START MATERIAL SHOWN

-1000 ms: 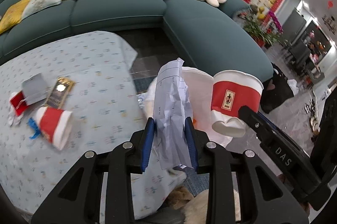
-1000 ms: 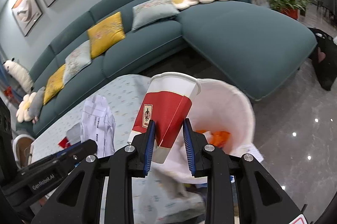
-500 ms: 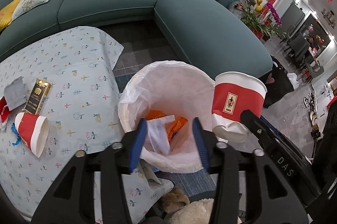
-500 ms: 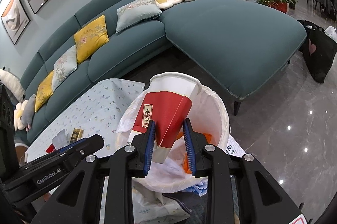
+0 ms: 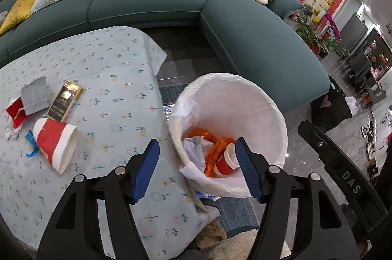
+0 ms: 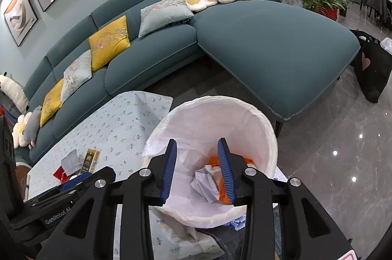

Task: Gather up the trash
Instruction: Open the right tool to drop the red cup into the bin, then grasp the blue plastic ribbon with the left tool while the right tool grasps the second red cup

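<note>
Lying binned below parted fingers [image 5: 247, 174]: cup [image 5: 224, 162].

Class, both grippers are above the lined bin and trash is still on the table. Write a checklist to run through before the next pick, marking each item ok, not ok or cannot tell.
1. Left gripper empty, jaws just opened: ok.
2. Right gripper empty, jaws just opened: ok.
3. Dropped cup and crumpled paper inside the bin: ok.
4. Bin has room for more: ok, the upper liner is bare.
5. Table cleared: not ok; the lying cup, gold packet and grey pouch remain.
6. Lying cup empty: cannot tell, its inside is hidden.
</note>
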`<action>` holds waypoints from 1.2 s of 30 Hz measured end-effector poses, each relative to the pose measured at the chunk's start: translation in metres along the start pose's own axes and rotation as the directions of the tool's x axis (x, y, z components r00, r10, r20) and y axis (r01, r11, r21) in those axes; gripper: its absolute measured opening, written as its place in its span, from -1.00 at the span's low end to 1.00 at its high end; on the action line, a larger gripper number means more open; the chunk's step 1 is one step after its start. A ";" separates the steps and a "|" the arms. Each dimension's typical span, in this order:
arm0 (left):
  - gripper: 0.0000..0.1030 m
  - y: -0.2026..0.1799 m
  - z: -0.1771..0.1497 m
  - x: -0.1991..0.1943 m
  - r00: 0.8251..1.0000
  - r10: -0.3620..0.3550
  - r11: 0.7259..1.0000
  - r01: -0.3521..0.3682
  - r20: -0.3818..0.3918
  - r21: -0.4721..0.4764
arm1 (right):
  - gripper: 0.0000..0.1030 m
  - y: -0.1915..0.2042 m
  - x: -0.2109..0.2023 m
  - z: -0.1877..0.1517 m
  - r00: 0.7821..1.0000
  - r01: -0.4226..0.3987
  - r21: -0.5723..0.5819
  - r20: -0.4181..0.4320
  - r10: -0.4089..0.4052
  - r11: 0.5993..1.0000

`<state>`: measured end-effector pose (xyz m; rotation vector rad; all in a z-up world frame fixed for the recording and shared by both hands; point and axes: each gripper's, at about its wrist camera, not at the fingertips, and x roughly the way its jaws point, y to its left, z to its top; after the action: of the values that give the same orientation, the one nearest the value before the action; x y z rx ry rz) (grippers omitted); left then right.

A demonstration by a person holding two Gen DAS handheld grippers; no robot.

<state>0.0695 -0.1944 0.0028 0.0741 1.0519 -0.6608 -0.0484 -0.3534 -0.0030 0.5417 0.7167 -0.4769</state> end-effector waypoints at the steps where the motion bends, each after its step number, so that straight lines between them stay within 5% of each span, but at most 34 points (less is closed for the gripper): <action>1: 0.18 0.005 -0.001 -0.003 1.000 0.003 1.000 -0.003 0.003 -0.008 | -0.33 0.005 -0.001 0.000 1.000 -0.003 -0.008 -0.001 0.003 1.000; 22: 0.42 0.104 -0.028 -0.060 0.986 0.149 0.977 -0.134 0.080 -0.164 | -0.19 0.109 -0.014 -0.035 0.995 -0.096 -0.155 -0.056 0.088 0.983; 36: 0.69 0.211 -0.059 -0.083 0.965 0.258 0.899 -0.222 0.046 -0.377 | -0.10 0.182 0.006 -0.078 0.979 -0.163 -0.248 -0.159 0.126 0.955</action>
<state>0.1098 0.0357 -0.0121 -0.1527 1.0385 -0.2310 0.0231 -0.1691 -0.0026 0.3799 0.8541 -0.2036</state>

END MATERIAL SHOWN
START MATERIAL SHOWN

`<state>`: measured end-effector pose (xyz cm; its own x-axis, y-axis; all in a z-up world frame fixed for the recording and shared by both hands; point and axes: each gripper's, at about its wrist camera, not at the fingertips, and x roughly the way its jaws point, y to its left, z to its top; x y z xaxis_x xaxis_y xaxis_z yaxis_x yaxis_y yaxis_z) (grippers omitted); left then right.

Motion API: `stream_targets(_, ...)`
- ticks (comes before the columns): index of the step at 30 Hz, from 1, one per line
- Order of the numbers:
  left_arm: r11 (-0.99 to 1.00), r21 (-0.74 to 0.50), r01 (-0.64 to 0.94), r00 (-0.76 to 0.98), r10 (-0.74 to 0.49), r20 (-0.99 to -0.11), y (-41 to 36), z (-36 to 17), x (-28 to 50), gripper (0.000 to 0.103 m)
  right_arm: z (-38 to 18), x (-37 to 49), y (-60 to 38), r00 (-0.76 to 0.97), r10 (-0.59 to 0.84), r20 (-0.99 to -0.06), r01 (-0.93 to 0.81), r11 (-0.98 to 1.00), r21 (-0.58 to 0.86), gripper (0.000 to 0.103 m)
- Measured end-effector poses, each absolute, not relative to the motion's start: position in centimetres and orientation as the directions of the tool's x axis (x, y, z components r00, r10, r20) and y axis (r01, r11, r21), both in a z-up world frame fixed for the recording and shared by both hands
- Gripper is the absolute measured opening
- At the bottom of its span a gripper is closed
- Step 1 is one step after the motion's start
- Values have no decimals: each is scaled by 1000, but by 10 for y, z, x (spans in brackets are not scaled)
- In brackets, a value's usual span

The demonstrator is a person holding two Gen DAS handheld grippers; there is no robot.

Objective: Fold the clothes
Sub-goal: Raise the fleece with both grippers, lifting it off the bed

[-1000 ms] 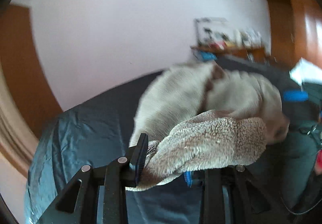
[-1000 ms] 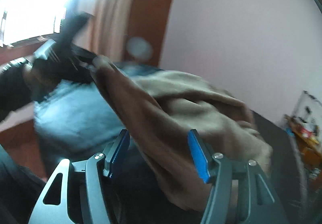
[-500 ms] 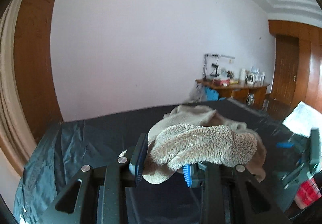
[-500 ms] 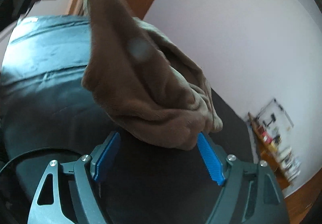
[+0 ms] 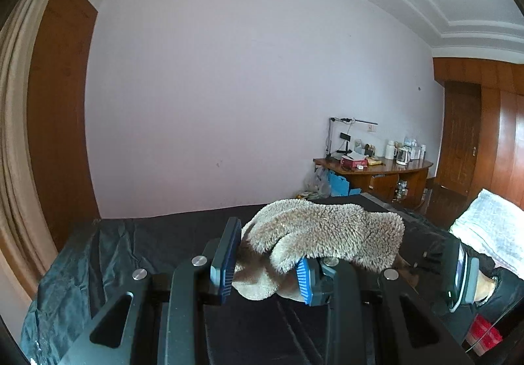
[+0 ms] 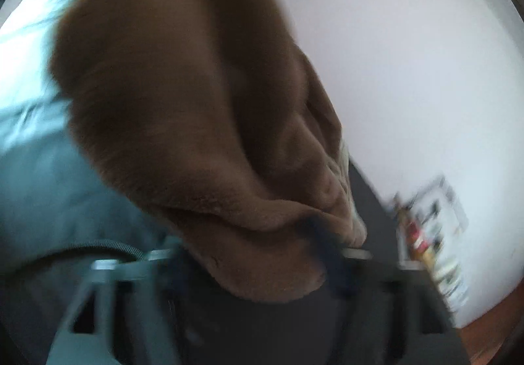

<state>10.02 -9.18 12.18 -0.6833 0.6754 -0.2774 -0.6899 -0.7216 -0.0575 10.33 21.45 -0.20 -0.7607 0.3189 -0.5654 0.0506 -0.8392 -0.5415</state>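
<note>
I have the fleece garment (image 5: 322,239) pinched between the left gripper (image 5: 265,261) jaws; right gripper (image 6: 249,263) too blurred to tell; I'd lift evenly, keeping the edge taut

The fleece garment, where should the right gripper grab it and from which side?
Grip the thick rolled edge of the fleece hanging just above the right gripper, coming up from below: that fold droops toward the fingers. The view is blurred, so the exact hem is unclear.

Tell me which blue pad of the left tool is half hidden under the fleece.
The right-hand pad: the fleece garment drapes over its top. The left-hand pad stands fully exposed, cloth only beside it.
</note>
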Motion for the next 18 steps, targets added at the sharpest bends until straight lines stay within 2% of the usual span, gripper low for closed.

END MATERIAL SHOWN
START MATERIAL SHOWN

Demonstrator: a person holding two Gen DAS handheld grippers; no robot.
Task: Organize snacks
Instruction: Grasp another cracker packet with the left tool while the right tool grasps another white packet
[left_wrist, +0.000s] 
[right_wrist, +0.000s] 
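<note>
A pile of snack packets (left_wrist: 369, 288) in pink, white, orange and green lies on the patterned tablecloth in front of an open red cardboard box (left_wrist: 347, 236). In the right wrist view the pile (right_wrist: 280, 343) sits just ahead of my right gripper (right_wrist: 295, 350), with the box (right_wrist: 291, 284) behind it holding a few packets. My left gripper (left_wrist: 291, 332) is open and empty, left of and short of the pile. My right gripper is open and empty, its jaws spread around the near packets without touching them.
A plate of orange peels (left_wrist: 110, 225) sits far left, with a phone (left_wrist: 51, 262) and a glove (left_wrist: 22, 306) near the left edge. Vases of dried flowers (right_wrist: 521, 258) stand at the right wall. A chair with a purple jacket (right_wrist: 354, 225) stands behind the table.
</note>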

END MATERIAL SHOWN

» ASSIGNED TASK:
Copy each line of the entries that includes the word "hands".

» PROBLEM SOLUTION:
`<state>`: measured end-effector pose (xyz m; rotation vector rad; all in a z-up world frame fixed for the recording and shared by both hands; point and axes: each gripper's, at about its wrist camera, not at the fingertips, and x roughly the way its jaws point, y to its left, z to its top; after the action: of the values that give the same orientation, the one nearest the value before the action; x y z rx ry rz) (grippers omitted); left then right.
`<state>`: measured end-effector pose (xyz cm; its own x-axis, y-axis; all in a z-up world frame fixed for the recording and shared by both hands; point and axes: each gripper's, at about its wrist camera, not at the fingertips, and x roughly the way its jaws point, y to its left, z to its top; x y z xaxis_x xaxis_y xaxis_z yaxis_x yaxis_y yaxis_z) (grippers omitted); left then right.
- Measured end-effector poses, each absolute, not relative to the motion's start: position in centimetres and orientation as the directions of the tool's x axis (x, y, z components r00, r10, r20) and y axis (r01, r11, r21), both in a z-up world frame fixed for the recording and shared by both hands

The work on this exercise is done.